# Hybrid Catfish Shovelnose and redtail cats



## fishgfish

I got a hold of a new catfish. I was told its a crossbreed of a redtail cat and a tiger shovelnose. 
Any one has any information on the catfish hybrid? It looks like a redtail but the head is flat,


----------



## Guest

Yes they are a real hybrid, a cross between a Tiger Shovelnose Catfish and a Redtail Catfish. I have had mine about a year and he/she is doing well on beef heart and hot dogs, the chicken turkey kind. I also have two 30” Tiger Shovelnose Catfish and three Redtail Catfish, the largest is 34”. They all live together with 13 Pacu in my 2400 gallon outdoor aquarium. The Tiger Redtail hybrid does not appear to grow as fast as the parents and may not attain the large size the original fish are capable of. In my opinion this makes the Tiger Redtail cross an excellent fish for the aquarium fish hobbyist. They will not outgrow your aquarium as soon as say a Redtail Catfish which can easily reach 24” in a year. Be sure to keep them with large fish as they will attempt to swallow fish up to 1/2 their size.

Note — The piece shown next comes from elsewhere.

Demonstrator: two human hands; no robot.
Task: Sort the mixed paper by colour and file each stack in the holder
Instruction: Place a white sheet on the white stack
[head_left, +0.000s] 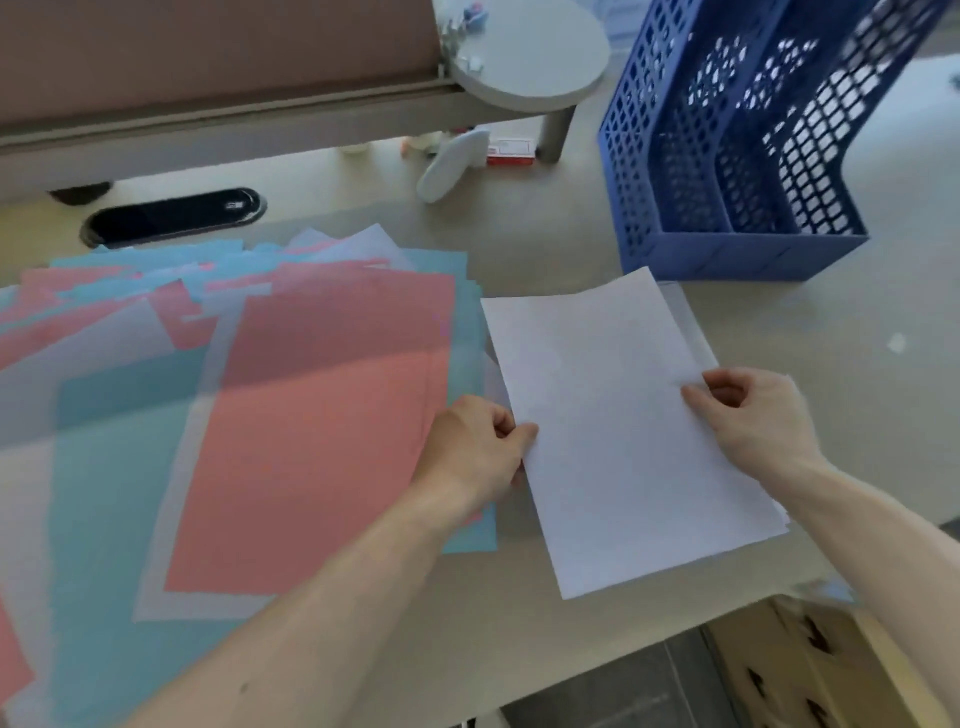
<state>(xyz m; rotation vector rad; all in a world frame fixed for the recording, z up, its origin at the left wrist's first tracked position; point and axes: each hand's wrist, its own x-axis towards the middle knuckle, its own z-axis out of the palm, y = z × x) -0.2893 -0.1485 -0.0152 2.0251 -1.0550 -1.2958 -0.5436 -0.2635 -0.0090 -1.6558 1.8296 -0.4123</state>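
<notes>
A stack of white paper (613, 436) lies on the desk in front of me, slightly fanned at its right edge. My left hand (475, 449) pinches its left edge between thumb and fingers. At the right edge my right hand (753, 418) pinches the stack the same way. To the left spreads a mixed pile of pink, blue and white sheets (218, 415), with a pink sheet (322, 457) on top. The blue mesh file holder (727, 171) stands at the back right, and the compartments I can see hold no paper.
A black cable grommet (174, 215) sits in the desk behind the pile. A round grey shelf (530, 57) on a leg stands at the back, with a white object (449, 166) and a red-and-white box (511, 153) beneath it. Cardboard boxes (810, 670) lie below the desk's front right edge.
</notes>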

You can see all my fish on my website: http://www.anythingfish.com


----------



## (RC)

Very cool outside tank.


RC


----------



## malawi4me2

WOW! :shock: That's some tank! 2400g is a swimming pool! How big is that pacu up front in the pic?


----------



## sumpthinfishy

Beautiful fish. Beautiful tanks. I love what you're doing with the kids. Stunning!


----------